The good news in all this is that you are not funding social security by yourself. Your employer matches your Social Security and Medicare contributions. Your employer actually submits payroll taxes within a week, or month, of every paycheck issued. However, your employer has until the end of the year to prepare your W-2. This is how they report to the government how much you were paid, and how much tax was withheld from your checks for the year. Your employer needs to prepare your W-2 by the January 31st deadline, and the IRS uses this info to compare against the income and tax withholdings you report on your income tax return.
If you are self-employed, then you have the joy of matching your own Social Security and Medicare taxes, and paying the “employer match” yourself. This is the hefty self-employment tax that you pay in addition to income taxes.
In addition to matching your Social Security and Medicare (switching back to the non-self-employed) your employer also pays Federal Unemployment Taxes and State Unemployment taxes. These amounts are based on small percentages of your paycheck.
This leads me to the state taxes withheld from your paycheck. In California you will have State Disability Insurance (SDI) withheld from your paycheck. In New York City you will actually have city taxes withheld from your check. Every state and locality is different of course. In many states you will also have state withholding for state income taxes, similar to federal withholding. However, if you live in a no-income-tax state, then you luck out (well, at least when it comes to your paycheck). For those of you who pay in-state income taxes, you’ll know if you still owe or are due a refund instead, when you file your state income tax return. Employers remit these taxes on a quarterly and/or annual basis, depending on the state.
Sometimes if you work for multiple employers, too much Social Security or state/local tax is withheld from your various paychecks. In general you are allowed a refund of these amounts on your income tax forms. There is a space on the forms to claim these amounts under the line item for taxes withheld. If you don’t catch an instance of over-withholding, hopefully your tax preparer or tax software will. Of course, if you ever notice a payroll tax error during a tax year, you can request your employer to fix it before year-end. If the error is due to the fact that you have more than one employer though, you generally have to wait to file your tax return to get your money back.

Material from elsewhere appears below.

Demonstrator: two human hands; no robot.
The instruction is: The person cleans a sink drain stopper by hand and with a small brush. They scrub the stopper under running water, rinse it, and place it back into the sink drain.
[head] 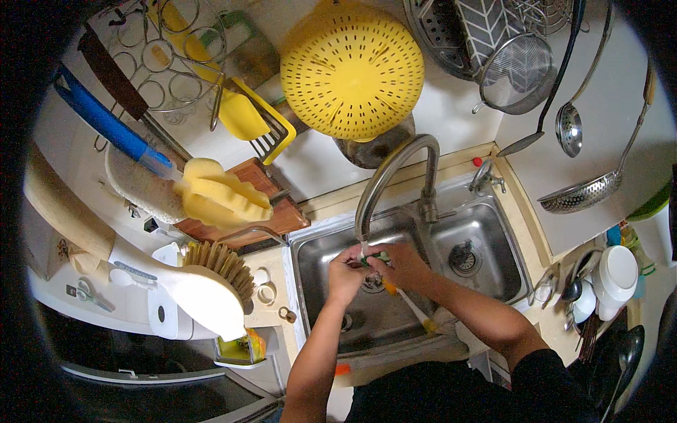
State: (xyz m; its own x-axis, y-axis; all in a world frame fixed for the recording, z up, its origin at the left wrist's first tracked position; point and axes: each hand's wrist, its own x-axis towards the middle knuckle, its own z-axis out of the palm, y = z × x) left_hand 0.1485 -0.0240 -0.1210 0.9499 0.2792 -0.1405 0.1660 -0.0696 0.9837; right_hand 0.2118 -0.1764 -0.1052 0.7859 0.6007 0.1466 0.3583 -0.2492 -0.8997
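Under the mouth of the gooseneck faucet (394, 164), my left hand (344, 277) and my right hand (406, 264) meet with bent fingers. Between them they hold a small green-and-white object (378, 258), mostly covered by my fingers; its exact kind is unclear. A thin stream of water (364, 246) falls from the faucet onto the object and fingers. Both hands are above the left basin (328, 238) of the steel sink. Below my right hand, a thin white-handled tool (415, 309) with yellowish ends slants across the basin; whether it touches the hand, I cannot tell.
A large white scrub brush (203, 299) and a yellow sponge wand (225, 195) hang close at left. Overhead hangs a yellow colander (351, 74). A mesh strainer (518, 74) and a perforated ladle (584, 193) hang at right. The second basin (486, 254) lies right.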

It’s important to know what all these items are and what portion of them is your responsibility so that you can catch any mistakes that occur and you can apply for any refunds that you may have due. If you see money is being withheld from your paycheck and you can’t understand why, it’s worthwhile visiting your personnel office to get an explanation. By becoming better informed about how money is taken out of your paychecks, you’ll be in a better position to take control of your finances.